The following strategic objectives will be pursued through the implementation of this policy:

  1. Strategic Leadership
    • Provide strategy, direction, and leadership to the sport sector by drafting, maintaining, and revising templates for Gender Equity Policies for use by sport organizations, facilities, and municipalities.
    • Create supportive policies and programming that enable more women and girls to fully and equitably participate in sport and physical activity as well as related leadership and volunteer roles.
    • Address the underrepresentation of women and girls in sport through the use of strategic initiatives, advisory groups and funding opportunities designed to enhance levels and quality of participation.
    • Ensure that gender equity is a central component of all decision-making in the sport sector, including funding and grant opportunities, viaSport TV broadcasts and communications, event hosting and human resource decisions.
       
  2. Advocacy
    • Promote the recognition of women’s and girls’ involvement in sport, including the areas of participation, coaching, officiating, administration and leadership.
    • Encourage more women and girls to participate through effectively targeted marketing campaigns.
    • Identify and publicize opportunities for recognition, advancement, education, leadership and training.
       
  3. Knowledge Management and Development
    • Serve as a repository of information and resources on establishing and evaluating gender equity.
    • Conduct gender equity audits of organizations and events.
    • Collect relevant data and maintain statistics on women’s and girls’ sport participation, available training and leadership opportunities, and funding.
    • Report on the data as appropriate.

Works Cited
 

Brighton Declaration. (1994). The Brighton Declaration on Women and Sport. British Sports Council. Retrieved from http://iwg-gti.org/the-brighton-declaration-on-women-and-sport/

British Columbia Human Rights Code. (1973). British Columbia Human Rights Code.

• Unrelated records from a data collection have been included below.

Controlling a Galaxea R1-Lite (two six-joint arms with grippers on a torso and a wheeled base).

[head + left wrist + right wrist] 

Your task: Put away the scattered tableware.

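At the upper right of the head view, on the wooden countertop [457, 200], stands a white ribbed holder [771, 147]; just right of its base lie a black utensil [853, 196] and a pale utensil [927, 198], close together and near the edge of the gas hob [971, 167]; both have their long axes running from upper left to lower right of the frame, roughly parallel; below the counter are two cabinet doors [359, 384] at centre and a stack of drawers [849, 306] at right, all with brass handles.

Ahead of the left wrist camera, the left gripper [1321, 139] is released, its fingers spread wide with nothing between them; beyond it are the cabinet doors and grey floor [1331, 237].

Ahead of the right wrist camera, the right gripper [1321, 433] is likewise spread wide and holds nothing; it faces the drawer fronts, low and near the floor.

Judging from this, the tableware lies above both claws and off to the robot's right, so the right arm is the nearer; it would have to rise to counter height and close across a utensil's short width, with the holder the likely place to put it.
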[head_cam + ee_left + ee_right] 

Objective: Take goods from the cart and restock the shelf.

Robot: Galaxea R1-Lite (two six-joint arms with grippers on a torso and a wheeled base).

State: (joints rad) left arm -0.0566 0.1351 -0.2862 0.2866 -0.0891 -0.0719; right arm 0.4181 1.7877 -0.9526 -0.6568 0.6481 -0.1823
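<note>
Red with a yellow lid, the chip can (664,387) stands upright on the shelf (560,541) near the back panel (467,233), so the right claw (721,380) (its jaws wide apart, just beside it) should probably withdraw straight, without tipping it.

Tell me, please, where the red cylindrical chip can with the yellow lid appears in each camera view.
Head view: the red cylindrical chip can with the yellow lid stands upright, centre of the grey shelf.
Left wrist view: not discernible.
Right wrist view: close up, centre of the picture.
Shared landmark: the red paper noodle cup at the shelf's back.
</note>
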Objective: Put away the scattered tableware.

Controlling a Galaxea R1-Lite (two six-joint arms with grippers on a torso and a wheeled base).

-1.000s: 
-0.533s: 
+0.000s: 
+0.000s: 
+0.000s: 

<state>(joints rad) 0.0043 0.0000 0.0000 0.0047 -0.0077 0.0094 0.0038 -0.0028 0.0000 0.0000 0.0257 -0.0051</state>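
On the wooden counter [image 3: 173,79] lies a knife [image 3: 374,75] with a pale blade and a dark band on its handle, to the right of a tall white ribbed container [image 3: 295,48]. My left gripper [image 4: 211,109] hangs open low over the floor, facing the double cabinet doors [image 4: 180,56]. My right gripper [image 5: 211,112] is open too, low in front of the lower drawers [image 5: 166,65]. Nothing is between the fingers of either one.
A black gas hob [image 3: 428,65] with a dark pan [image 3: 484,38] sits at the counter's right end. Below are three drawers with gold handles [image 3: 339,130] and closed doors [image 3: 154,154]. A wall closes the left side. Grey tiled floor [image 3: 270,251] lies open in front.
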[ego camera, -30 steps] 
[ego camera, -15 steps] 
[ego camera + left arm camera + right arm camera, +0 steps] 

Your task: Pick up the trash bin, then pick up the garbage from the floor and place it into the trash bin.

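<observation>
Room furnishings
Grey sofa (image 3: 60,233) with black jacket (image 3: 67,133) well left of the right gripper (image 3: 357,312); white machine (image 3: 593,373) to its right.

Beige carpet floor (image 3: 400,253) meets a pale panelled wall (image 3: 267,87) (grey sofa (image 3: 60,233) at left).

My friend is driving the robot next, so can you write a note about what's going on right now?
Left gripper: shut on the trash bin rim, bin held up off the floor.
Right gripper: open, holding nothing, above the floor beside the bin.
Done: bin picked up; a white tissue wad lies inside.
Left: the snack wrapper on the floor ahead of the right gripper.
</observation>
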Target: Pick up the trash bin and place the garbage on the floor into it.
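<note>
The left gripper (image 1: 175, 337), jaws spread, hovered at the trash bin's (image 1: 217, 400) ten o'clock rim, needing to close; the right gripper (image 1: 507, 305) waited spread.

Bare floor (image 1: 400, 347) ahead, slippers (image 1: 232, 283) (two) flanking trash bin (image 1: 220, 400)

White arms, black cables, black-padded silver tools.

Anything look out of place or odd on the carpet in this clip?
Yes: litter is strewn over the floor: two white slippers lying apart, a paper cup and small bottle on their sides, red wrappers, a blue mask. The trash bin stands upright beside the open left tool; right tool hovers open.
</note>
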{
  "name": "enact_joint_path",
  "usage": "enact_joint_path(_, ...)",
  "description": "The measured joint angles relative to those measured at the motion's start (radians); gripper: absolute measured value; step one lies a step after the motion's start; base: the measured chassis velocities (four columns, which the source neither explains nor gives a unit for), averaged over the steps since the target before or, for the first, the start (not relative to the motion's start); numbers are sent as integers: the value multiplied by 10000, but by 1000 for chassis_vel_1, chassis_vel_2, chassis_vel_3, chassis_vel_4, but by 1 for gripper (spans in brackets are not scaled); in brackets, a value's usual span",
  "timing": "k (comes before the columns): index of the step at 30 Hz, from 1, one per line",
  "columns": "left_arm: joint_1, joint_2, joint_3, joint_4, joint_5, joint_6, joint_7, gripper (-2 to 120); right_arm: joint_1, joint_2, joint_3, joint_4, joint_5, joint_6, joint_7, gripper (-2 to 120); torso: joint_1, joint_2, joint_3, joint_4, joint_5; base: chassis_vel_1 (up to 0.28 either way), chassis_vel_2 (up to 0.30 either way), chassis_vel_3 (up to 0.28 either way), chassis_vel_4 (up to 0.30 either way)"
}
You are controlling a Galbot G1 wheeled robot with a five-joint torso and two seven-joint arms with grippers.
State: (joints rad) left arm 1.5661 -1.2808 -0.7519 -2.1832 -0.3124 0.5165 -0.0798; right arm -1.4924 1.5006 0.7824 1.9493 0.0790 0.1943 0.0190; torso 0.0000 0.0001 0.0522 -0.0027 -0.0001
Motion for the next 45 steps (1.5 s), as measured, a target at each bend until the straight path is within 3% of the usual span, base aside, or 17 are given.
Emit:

British Columbia Human Rights Commission. In the matter of the Human Rights Code S.B.C. 1996 c. 210, section 42(3), and in the matter of an agreement reached between David Morrison, complainant, and the City of Coquitlam, respondent, and the Deputy Chief Commissioner, British Columbia Human Rights Commission. Vancouver (1999). Vancouver: British Columbia Human Rights Commission.

Canadian Association for the Advancement of Women and Sport and Physical Activity. (2012). Actively Engaging Women and Girls: Addressing the Psycho-Social Factors. Ottawa, ON: Canadian Association for the Advancement of Women and Sport and Physical Activity (CAAWS). Retrieved from http://www.caaws.ca/ActivelyEngaging/documents/CAAWS_CS4L_Engaging_Women...

Canadian Charter of Rights and Freedoms. (1982). Canadian Charter of Rights and Freedoms, s 2, Part I of the Constitution Act, 1982, being Schedule B to the Canada Act 1982 (UK), 1982, c 11.